With age comes a wealth of knowledge and a growing list of health problems.

Thanks to advancements in healthcare, many of these conditions, including cataracts, have become manageable and treatable. Because cataracts cause vision loss and can eventually lead to blindness, being able to recognize early signs and prevent progression of the condition is crucial. Whether you know someone who has just been diagnosed, or suspect you might have the condition yourself, here are 8 things you should know about cataracts.

1. What exactly are cataracts?

A cataract is a clouding of the normally clear lens of your eye, causing blurred vision and making everyday tasks harder. Made of mostly water and protein, the lens helps to focus light on the retina, a light-sensitive tissue at the back of the eye. The proteins are arranged in a precise way that keeps the lens clear and lets light pass through it. However, as we get older, some of the proteins may clump together and start to cloud a small area of the lens, forming a cataract. Over time, the cataract may grow larger and cloud more of the lens, making it harder to see.

2. There are many different types of cataracts, most of which can be broadly categorized into three groups

Nuclear cataracts affect the center of the lens. Over time, the lens turns densely yellow and clouds vision. As the density increases, the lens may turn brown, leading to difficulty distinguishing between shades of color.

Cortical cataracts affect the edges of the lens. These begin as whitish, wedge-shaped opacities or streaks on the outer edge of the lens cortex. As the cataract progresses, the streaks extend to the center and interfere with light passing through the center of the lens.

Posterior subcapsular cataracts affect the back of the lens. This type of cataract often interferes with reading vision, reduces vision in bright light, causes glare or halos around light sources at night, and tends to progress faster than other types do.

3. Cataracts are not only found in adults

Babies can be born with cataracts because of a genetic mutation or intrauterine infection. Children can develop cataracts as well, typically as a result of an inflammatory disease, a genetic mutation, trauma, or exposure to certain medications or radiation.

4. Symptoms of cataracts

Cataracts typically develop over a lifetime, so slowly that most people initially do not realize they even have them. They often affect both eyes, but rarely to the same degree.
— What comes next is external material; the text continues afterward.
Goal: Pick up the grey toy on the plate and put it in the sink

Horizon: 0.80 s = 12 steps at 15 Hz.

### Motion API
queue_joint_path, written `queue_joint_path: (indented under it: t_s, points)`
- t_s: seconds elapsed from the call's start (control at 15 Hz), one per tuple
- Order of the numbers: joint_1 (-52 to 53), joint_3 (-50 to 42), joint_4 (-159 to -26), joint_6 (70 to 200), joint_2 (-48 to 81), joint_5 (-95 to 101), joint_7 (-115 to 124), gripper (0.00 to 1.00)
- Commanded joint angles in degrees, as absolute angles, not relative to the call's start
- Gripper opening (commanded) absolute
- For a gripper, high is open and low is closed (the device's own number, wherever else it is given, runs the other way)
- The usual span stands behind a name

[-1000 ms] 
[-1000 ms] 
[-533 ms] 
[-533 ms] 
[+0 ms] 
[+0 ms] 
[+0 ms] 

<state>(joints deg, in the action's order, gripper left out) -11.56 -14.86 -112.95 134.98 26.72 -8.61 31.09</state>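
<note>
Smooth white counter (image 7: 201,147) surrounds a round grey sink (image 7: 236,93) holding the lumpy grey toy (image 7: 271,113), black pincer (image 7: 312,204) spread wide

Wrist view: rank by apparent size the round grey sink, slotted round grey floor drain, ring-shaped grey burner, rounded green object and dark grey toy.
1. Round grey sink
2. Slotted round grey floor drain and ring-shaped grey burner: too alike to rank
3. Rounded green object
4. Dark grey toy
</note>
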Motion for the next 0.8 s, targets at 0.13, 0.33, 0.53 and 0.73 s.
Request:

cataracts symptoms burred vision

Some symptoms of cataracts include:

  • Blurry or cloudy vision
  • Blurry patches in the field of vision
  • Poor vision in low light or very bright light
  • Dulled or faded colors
  • Difficulty reading
  • The need to change eyeglass prescriptions more frequently

Cataracts do not usually cause discomfort. Symptoms such as irritation, aching, itching or redness are more likely to be caused by another eye disorder.

5. Potential risk factors

There are certain risk factors that may increase a person’s chances of developing cataracts, be it a lifestyle choice or a pre-existing condition. These include:

  • Advancing age
  • Diabetes: people with diabetes mellitus face a 60% greater risk of developing cataracts
  • Long-term exposure to drugs such as corticosteroids, chlorpromazine and other phenothiazine-related medications
  • Exposure to UV radiation
  • Smoking
  • High alcohol consumption
  • Nutritional deficiency, specifically with low levels of antioxidants
  • Obesity
  • High blood pressure
  • Previous eye injury, inflammation, or surgery (learn how to take care of your eyes here!)
  • Having a close relative with cataracts

6. Decreasing the risk of developing cataracts

As mentioned, a diet lacking in antioxidants may increase chances of developing cataracts. Be sure to add colorful fruits, vegetables and whole grains to your diet to lower the risk of cataracts. These foods are rich in antioxidant vitamins and phytochemicals and include vitamins A, C and E, lutein and zeaxanthin. Foods high in Omega-3 fatty acids, such as certain types of fish (for example, salmon, trout, and mackerel), have also been linked to reducing the risk of cataracts.

7. How to prevent caratacts?eye doctor cataracts halza hens Dr Hen

Though no studies have proven how to prevent cataracts or slow the progression of cataracts, doctors think that certain lifestyle modifications may help. These include:

  • Scheduling regular eye examinations – this helps detect problems during early stages
  • Quitting smoking
  • Keeping other health problems under control, particularly diabetes
  • Following an antioxidant-rich diet
  • Shielding the eyes from UV rays by wearing sunglasses with 100% UV protection and a wide-brimmed hat
  • Reducing alcohol intake
  • Maintaining a healthy weight

8) Treatment

Cataract surgery is one of the safest and most highly-perfected surgical procedures in medicine, with a 95% success rate. With surgery, the cloudy lens is removed and replaced with an artificial one that can even be designed to correct short-sightedness.

We at Halza strongly encourage you to make the lifestyle choices described in section 7. Of course, despite your best efforts, cataracts can still develop. If or when your cataracts prevent you from functioning at your best, it should be reassuring to know that cataract surgery is considered a safe and effective treatment.